Your instructions: What you give back should be exactly the opening lines of the data, ending with the line that contains "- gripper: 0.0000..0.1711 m" and including it.

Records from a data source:
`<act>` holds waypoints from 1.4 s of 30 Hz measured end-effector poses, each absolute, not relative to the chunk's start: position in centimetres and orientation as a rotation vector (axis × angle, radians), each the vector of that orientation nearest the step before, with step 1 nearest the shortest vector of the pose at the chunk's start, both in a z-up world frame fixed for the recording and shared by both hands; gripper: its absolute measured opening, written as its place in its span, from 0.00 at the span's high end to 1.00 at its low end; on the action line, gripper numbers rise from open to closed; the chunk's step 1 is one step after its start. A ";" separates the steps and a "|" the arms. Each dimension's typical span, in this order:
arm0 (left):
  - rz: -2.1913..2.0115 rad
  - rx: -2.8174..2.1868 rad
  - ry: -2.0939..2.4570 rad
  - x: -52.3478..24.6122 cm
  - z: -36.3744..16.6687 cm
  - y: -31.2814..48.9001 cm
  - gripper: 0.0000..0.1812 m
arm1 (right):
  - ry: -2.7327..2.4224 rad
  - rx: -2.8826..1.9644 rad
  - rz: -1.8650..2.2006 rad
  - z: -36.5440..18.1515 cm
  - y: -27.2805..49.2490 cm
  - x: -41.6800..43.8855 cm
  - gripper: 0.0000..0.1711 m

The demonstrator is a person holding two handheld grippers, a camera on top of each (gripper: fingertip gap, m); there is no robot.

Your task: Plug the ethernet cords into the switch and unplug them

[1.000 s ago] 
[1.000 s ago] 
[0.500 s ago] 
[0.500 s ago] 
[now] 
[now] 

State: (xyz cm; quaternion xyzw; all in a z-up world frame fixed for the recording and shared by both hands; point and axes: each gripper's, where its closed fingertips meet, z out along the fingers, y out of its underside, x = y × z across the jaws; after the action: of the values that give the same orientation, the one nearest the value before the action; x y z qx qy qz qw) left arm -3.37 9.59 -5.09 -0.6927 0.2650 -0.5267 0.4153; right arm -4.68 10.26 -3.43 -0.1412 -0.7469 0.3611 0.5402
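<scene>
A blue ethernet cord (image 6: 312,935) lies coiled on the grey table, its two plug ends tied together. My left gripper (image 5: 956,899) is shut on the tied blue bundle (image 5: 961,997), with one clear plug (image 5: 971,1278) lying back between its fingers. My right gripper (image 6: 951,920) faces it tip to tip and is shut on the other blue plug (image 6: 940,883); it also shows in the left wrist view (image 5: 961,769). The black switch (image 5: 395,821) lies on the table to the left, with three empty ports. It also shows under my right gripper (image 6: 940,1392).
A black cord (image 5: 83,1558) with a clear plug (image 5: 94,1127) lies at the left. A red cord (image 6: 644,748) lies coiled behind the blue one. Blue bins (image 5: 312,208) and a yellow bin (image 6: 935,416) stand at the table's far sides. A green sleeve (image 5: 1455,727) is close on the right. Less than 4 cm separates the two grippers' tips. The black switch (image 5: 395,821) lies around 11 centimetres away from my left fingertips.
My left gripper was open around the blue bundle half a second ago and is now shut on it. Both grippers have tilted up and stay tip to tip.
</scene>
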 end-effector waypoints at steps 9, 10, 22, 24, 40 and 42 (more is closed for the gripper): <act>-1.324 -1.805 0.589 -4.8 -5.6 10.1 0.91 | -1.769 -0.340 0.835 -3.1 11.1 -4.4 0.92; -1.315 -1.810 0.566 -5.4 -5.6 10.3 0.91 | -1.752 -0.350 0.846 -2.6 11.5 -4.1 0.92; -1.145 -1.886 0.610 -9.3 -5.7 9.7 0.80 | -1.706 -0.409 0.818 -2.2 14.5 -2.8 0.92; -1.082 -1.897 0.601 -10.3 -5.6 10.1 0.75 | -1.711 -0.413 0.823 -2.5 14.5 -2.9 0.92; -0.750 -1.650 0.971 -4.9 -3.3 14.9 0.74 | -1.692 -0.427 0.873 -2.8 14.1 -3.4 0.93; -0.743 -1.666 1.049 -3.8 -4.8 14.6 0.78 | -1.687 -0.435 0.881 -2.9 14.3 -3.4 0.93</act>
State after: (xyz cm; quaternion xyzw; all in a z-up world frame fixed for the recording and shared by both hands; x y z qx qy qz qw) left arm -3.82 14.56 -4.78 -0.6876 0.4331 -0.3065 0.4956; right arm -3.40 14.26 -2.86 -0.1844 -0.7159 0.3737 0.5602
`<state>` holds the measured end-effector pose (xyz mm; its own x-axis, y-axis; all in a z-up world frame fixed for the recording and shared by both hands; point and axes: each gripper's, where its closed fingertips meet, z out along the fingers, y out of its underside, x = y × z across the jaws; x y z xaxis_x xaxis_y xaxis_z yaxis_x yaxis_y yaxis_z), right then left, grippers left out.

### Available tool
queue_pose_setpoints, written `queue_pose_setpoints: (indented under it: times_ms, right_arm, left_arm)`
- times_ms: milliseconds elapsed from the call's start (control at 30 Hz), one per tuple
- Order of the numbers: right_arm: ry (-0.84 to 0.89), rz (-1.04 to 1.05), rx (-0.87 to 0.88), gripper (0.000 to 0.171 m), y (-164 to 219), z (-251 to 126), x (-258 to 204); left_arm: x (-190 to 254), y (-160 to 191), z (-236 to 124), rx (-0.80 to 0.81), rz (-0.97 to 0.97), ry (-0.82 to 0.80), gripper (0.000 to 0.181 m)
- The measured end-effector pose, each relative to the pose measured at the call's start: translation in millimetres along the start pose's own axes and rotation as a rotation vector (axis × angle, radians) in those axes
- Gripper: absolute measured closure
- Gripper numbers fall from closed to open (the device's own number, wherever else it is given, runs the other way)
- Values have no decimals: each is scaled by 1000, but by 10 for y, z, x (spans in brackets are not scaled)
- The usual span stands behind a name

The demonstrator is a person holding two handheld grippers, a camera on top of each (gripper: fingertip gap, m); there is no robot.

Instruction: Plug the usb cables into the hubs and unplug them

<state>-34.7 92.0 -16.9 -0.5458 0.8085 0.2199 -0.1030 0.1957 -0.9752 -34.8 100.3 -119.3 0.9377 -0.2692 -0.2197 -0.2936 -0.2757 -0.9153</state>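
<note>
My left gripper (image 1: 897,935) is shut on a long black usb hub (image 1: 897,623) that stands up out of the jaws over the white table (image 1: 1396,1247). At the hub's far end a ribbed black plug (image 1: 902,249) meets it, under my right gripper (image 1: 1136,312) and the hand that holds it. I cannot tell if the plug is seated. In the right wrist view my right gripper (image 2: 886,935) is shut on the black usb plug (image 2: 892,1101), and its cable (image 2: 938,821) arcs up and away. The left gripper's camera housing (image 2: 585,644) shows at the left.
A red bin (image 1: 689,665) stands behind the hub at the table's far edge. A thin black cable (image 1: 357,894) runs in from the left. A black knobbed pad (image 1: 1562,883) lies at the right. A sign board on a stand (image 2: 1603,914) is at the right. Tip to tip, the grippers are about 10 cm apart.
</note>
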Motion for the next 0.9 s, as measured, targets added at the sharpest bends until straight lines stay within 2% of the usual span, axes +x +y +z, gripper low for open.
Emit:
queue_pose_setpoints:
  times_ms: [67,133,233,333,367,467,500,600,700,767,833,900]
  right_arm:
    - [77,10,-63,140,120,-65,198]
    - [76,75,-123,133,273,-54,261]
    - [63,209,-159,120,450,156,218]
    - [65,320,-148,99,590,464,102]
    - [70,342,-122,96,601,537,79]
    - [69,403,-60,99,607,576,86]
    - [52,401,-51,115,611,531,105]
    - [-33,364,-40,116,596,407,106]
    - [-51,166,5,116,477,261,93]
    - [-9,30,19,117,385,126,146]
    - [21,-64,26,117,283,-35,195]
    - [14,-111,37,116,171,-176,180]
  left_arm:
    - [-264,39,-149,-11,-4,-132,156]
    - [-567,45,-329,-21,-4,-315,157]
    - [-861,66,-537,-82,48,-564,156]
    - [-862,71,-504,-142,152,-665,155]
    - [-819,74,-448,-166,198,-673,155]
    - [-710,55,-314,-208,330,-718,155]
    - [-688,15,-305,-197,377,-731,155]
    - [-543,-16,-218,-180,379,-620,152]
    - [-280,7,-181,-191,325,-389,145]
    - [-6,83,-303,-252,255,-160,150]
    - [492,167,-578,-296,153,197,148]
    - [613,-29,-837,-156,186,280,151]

Answer to the exercise:
`<act>` holds waypoints from 1.4 s of 30 Hz measured end-effector poses, each absolute, not relative to the chunk's start: position in centimetres and orientation as a rotation vector (axis × angle, radians), each the vector of that orientation nearest the step before, with step 1 nearest the shortest vector of the pose at the chunk's start, both in a z-up world frame fixed for the recording and shared by both hands; gripper: its absolute measured opening, written as its place in its span, from 0.00 at the span's high end to 1.00 at its low end; on the action line, gripper numbers rise from open to closed; the chunk's step 1 is one step after its start. A ";" separates the steps and a "|" the arms. Each dimension's typical span, in this order:
arm0 (left):
  - rz: -2.1913..2.0115 rad
  - rx: -2.8174..2.1868 rad
  - ry: -2.0939..2.4570 rad
  - x: -52.3478..24.6122 cm
  - z: -36.3744..16.6687 cm
  - y: -31.2814..48.9001 cm
  - gripper: 0.0000..0.1812 m
arm1 (right):
  - ry: -2.7327..2.4224 rad
  - rx: -2.8826..1.9644 rad
  - rz: -1.8650..2.2006 rad
  - z: -36.5440..18.1515 cm
  - y: -27.2805..49.2490 cm
  - x: -41.6800..43.8855 cm
  - gripper: 0.0000..0.1711 m

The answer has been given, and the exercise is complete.